More information? Take ECT 353!
Electronic commerce
• An Web server handles Web pages whereas an
e-commerce server deals with the buying and
selling of goods and services.
• A Web server should handle e-commerce software
since this simplifies adding e-commerce features
to existing sites.
• Features: Creation of graphics, product information,
addition of new products, shopping carts, credit
card processing, sales report generation, Web ad
rotation and weighting.
Web server software
• There is no best package for all cases.
• The market is divided into intranet servers and
public Web servers.
• Three of the most popular Web server programs:
– Apache HTTP Server
– Microsoft Internet Information Server
– Netscape Enterprise Server
• See Figure 3-8 for the market share graph.
A more recent market share analysis.
Apache HTTP Server
• Developed by Rob McCool while at UI in the
NCSA in 1994.
• The software is available free of charge and is
quite efficient.
• Can be used for intranets and public Web sites.
• Originally written for Unix, it is now available
for many operating systems.
• For a discussion of its features see the Apache
Software Foundation page.
Microsoft IIS
• Microsoft’s Internet Information Server comes
bundled with Microsoft’s Windows NT/2000.
• Can be used for intranets and public Web sites.
• It is suitable for everything from small sites to
large enterprise-class sites with high volumes.
• Currently only runs on Windows NT/2000.
• See Microsoft’s Web Services page.
Netscape Enterprise Server
• Costs several thousand dollars and has a 60-day
trial period.
• Can be run on the Internet, intranets and extranets.

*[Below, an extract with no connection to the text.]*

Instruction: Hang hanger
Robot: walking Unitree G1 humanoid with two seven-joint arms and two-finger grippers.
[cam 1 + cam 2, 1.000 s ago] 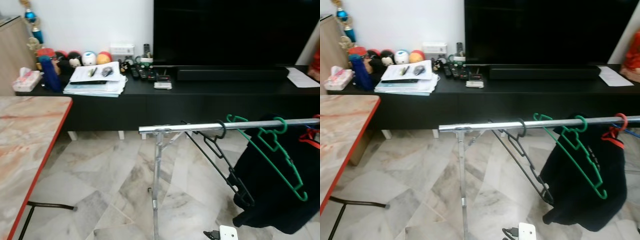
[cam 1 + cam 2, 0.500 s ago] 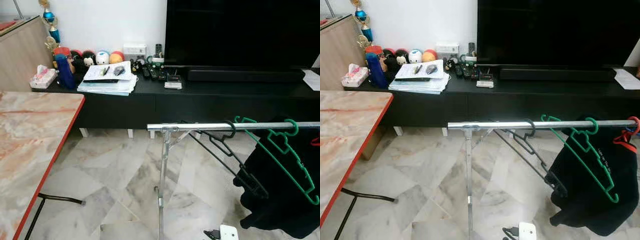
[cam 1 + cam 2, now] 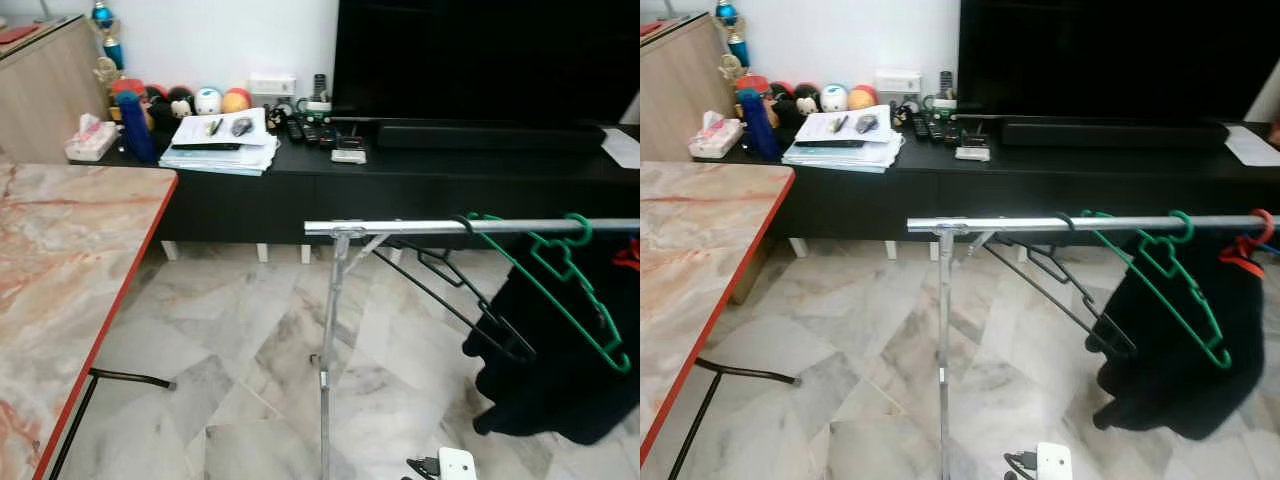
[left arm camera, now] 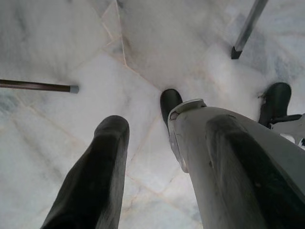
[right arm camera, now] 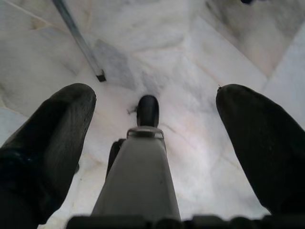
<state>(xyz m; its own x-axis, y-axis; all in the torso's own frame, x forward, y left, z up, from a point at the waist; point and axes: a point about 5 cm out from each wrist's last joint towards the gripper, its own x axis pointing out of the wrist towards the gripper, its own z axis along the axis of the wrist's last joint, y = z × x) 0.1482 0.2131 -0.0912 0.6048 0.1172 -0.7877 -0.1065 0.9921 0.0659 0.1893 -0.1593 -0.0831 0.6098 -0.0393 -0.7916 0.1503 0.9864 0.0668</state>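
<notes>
A silver clothes rail [image 3: 400, 227] on a thin upright post [image 3: 327, 360] stands in front of me. A black hanger [image 3: 470, 300] and a green hanger [image 3: 575, 295] hang on the rail, both tilted. A black garment [image 3: 560, 380] hangs behind them, and a red hanger [image 3: 1248, 245] sits at the far right. My left gripper [image 4: 167, 181] hangs low over the marble floor, open and empty. My right gripper [image 5: 155, 143] is also open and empty above the floor, with my own leg and foot below it.
A marble-topped table [image 3: 60, 270] with a red edge fills the left. A black TV console [image 3: 420, 185] with papers [image 3: 220, 145], remotes and toys runs along the far wall under a big TV [image 3: 480, 60]. A white power adapter [image 3: 455, 465] lies on the floor by the post.
The camera has shifted, so the table looms larger on the left and the rail sits a little higher. The hangers stay on the rail.
</notes>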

• Some of the busiest sites on the Internet use NES
including E*Trade, Excite, and Lycos.
• Runs on many different operating systems.
• See Netscape Server Products.
Further information
• What Web software is running on a site?

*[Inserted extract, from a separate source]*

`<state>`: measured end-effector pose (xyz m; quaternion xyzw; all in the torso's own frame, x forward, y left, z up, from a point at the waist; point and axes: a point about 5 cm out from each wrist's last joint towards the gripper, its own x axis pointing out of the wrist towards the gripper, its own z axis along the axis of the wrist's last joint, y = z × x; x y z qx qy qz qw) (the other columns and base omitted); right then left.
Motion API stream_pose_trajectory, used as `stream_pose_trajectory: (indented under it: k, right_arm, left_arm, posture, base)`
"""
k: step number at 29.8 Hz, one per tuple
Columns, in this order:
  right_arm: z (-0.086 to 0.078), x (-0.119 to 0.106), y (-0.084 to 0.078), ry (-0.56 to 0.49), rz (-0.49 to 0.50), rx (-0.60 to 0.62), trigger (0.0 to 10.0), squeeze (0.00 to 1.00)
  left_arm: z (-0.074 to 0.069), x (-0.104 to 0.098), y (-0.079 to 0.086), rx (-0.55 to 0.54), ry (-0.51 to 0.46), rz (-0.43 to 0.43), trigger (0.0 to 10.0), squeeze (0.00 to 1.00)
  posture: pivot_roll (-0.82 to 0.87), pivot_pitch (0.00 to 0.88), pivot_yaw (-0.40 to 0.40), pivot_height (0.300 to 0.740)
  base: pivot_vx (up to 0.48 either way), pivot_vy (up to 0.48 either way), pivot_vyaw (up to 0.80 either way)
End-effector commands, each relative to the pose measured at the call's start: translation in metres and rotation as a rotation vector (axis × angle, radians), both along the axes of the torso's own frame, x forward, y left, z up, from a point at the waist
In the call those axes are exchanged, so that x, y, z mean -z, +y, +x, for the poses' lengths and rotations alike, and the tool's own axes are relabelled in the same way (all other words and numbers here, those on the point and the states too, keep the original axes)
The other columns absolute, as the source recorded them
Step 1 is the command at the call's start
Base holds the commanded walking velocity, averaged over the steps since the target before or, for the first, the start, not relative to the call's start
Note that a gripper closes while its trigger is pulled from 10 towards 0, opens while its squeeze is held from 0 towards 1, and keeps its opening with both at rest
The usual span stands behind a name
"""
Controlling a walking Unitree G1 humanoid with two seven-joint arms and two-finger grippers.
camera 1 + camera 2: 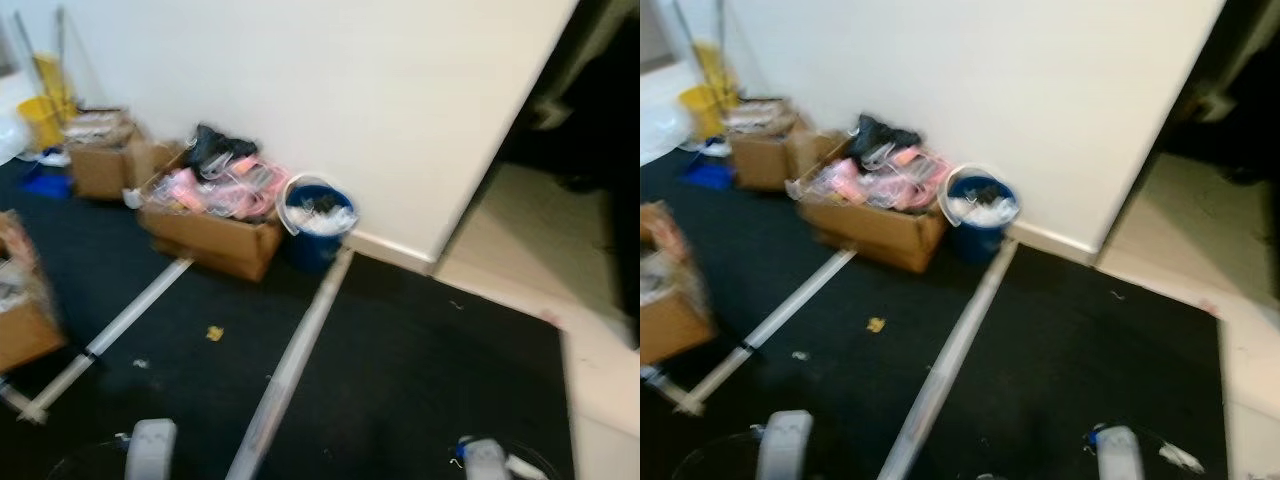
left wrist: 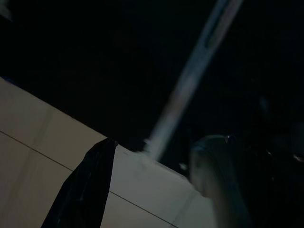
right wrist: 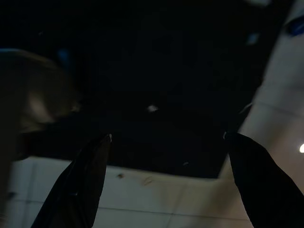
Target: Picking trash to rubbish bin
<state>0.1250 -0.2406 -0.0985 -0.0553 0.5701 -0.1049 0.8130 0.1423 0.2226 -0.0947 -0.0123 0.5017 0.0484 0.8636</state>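
Observation:
A blue rubbish bin with a white liner stands against the white wall, beside an open cardboard box of pink and black clutter. On the dark carpet in front lie a small yellow scrap and a tiny white scrap. Both arms hang low, left and right, well short of the scraps and the bin. My left gripper hangs over the line where carpet meets pale tiles. My right gripper is open and holds nothing, above the same carpet edge. The views are blurred.
Two long pale strips run across the carpet toward me. More cardboard boxes stand at the left and far left, with a yellow mop bucket behind. A pale tiled floor and a dark doorway lie to the right.

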Motion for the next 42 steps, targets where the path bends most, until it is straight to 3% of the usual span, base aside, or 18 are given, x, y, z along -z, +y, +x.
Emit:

• Web server side-by-side comparisons
Web server tools
Other Web server tools include:
• Web portals
• Search engines
• Push technologies
• Intelligent agents
Web portals
• Provides a “cyber door” on the Web
• Serves as a customizable home base
• Successful portals include:
– Excite
– Yahoo!
– My Netscape
– Microsoft Passport
Push technologies
• An automated delivery of specific and current
information from a Web server to the user’s
hard drive
• May be used to provide information on:
– Health benefit updates
– Employee awards
– Changes in corporate policies
Intelligent agents
• A program that performs functions such as
information gathering, information filtering,
or mediation on behalf of a person or entity
• Examples:
– AuctionBot
– BargainFinder
– MySimon
– Kasbah
Example uses
Example uses for intelligent agents:
• Search for the best price and characteristics
of various products
• Procurement: Deciding what, when, and how
much to purchase
• Stock alert: Monitors stock and notifies when
certain conditions are met, e.g. purchase 100
shares if the price is below $60 a share.